– За что меч гнева божия так долго поражал Россию во времена смуты и чьи грехи навлекли на нас тот гнев божий? – И тут же отвечал: – За грехи царей, которые безбоязненно грешили, и за грехи народа, что молчал, а не обличал царей в их греховных поступках. Вот и постигла небесная кара русскую землю за всего мира безумное молчание, еже о истине к царю не смеющие глаголати о неповинных погибели.
– После обедни, должно, проповеди говорить умел, – с завистливым чувством проговорил рыжеволосый. – А я вот на проповеди не сподоблен был.
– Погоди, я скажу, – приподнял руку раскрасневшийся от охватившего его вдруг волнения, все время молчавший пожилой дьякон. – Скажу, что еще вон когда, годов пятнадцать назад, царев-то указ оглашался, что, мол-де, буде безместные чернецы и попы, и мы, дьяконы, а также гулящие люди и наипаче нищие, что, повязав руки и ноги, а иные глаза зажмуря, будто хромы и слепы, своим притворным лукавством испрашивают себе милостыню, то всех их имать да в приказы под батоги уводить, чтобы по улицам нигде не бродили и не водились. А я так скажу, – свел он голос до зловещего шепота, – за минувшие годы нищебродов великое множество прибыло и не далек тот день, когда весь православный народ нищебродом станет. Попомните слово мое.
А чуть поодаль, в другой толкучке безместных, какой-то многознающий благочинный сообщал нечто тайное:
– И митрополит новгородский Иов писал преосвященному Феодосию: «Спроси меня о себе, кто ты есть, и я отвечу, что груб ты и дерзок, похож на свирепого вепря, подражаешь верблюду гневливому. В тебе злонравие и непокорство живет. Ты, всесильный духовный пастырь уподоблен колючему дикобразу…»
– Помолчи, Лаврентий, – остановил благочинного зауряд-иерей. – Не тебе порицать или восхвалять брадобрейство. Сам преемник Иоакима, патриарх Адриан, издавал послание против брадобрития, но царь отказался даже выслушать его. И когда Адриан говорил против поганых иноземных обычаев, государь Петр Алексеевич так повел себя, что патриарх счел за благо как можно реже встречаться с ним, потому и уехал в Николо-Перервинский монастырь и там смолк…
– Тяжко… О-ох, тяжко жить, – вздыхали, стонали попы.
– Ох да ох… А когда помрешь, надеешься, легче, что ль, будет?
О чем бы только ни говорили на поповском крестце, похоже было, что безместные рады были такому своему сборищу, – хоть поговоришь на нем вдосталь, и то уже облегчение, и можно душу скорбящую поунять. Пусть хоть так.
Солнце уже высоко на небушко забралось, а всего только двум попам посчастливилось подрядиться: одному – панихиду отпеть, а другому – заздравный молебен. Правда, на молебен в добавку к попу еще и дьякона взяли.

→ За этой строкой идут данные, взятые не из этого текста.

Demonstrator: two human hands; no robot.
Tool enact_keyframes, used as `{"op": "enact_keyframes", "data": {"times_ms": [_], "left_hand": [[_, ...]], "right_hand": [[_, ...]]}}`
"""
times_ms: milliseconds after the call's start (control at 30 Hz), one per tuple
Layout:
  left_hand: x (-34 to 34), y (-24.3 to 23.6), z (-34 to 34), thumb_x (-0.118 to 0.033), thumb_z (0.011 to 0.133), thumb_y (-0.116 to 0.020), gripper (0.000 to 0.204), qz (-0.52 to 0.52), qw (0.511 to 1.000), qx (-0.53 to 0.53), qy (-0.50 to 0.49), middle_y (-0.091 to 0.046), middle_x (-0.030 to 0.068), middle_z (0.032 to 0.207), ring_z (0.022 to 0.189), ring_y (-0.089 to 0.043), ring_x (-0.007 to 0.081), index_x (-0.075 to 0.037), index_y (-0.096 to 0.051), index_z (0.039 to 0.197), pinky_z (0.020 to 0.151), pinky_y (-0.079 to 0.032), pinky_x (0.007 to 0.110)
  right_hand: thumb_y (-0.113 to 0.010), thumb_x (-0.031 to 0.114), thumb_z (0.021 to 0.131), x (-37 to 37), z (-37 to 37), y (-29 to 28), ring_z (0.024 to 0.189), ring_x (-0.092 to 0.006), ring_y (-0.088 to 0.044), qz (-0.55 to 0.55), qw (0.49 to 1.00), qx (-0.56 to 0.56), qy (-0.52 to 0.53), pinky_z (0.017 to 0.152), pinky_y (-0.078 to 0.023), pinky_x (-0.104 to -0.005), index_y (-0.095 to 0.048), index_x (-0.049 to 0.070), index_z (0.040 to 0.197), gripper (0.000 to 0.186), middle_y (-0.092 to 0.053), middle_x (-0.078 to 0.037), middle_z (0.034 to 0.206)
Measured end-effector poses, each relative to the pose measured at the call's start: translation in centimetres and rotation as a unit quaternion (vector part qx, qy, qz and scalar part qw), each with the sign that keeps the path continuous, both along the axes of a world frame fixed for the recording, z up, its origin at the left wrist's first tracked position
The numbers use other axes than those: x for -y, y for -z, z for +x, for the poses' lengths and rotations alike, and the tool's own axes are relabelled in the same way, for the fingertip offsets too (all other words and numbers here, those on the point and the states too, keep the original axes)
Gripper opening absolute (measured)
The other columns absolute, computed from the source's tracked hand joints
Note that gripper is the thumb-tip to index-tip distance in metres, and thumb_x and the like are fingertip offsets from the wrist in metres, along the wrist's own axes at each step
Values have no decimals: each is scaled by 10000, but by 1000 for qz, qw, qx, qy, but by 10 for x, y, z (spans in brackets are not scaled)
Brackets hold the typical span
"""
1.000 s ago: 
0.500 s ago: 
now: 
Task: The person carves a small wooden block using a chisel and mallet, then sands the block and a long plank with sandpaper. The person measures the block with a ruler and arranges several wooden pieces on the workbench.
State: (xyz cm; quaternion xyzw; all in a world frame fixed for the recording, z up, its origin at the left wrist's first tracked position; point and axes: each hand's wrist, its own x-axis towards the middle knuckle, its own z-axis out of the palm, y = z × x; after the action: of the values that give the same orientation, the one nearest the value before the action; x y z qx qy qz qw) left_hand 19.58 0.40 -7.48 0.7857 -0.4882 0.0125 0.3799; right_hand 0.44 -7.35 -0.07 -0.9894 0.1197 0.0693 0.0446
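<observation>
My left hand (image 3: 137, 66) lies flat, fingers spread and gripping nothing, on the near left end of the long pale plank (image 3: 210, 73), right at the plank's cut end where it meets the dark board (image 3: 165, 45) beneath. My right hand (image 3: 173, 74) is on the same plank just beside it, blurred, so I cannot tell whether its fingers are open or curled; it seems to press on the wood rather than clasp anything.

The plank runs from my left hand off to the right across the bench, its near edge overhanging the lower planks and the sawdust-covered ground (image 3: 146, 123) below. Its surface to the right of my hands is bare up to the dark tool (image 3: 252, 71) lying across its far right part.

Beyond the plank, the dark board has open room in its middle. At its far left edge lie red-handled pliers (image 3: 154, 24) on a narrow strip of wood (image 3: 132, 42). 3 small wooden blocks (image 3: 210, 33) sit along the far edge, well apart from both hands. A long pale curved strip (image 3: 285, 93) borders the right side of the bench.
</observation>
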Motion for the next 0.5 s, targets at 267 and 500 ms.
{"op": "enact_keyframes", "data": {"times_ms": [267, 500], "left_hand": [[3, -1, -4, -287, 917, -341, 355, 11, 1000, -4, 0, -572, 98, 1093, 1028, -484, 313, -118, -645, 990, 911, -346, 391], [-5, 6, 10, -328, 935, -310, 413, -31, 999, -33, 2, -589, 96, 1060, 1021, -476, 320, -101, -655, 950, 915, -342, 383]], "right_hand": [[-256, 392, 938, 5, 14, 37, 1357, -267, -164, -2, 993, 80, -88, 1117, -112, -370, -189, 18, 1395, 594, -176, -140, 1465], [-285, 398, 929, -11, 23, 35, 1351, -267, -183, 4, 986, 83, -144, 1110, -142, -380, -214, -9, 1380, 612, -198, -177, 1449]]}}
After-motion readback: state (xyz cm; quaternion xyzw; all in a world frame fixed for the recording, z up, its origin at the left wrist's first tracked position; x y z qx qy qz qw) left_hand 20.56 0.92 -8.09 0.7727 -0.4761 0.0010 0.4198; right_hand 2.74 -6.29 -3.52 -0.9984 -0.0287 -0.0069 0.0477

А больше никто никого не зовет. Если же кто из градожителей приблизится к крестцу, то попы к тому человеку гурьбой кидаются, ан, оказывается, ни панихиды, ни молебна человеку не надо, – он просто мимо идет.
Скушно ждать. Ох, как скушно…
Самим по московским кладбищам побродить или у церкви какой-нибудь посидеть, так ведь тамошний поп брань поднимет: зачем пришел требу перебивать?.. Отцу Гервасию хорошо памятно подобное вмешательство в чужие дела, и он сразу же эту мысль отогнал.
Попусту провели они с отцом Флегонтом весь день, а на ночь – епитрахили под голову – примостились на травке под каменным боком Покрова-на-Рву вместе с одним ветхим стариком протопопом, и, пока сон не начал долить, такого они от протопопа наслушались, что лучше бы того и не знать никогда.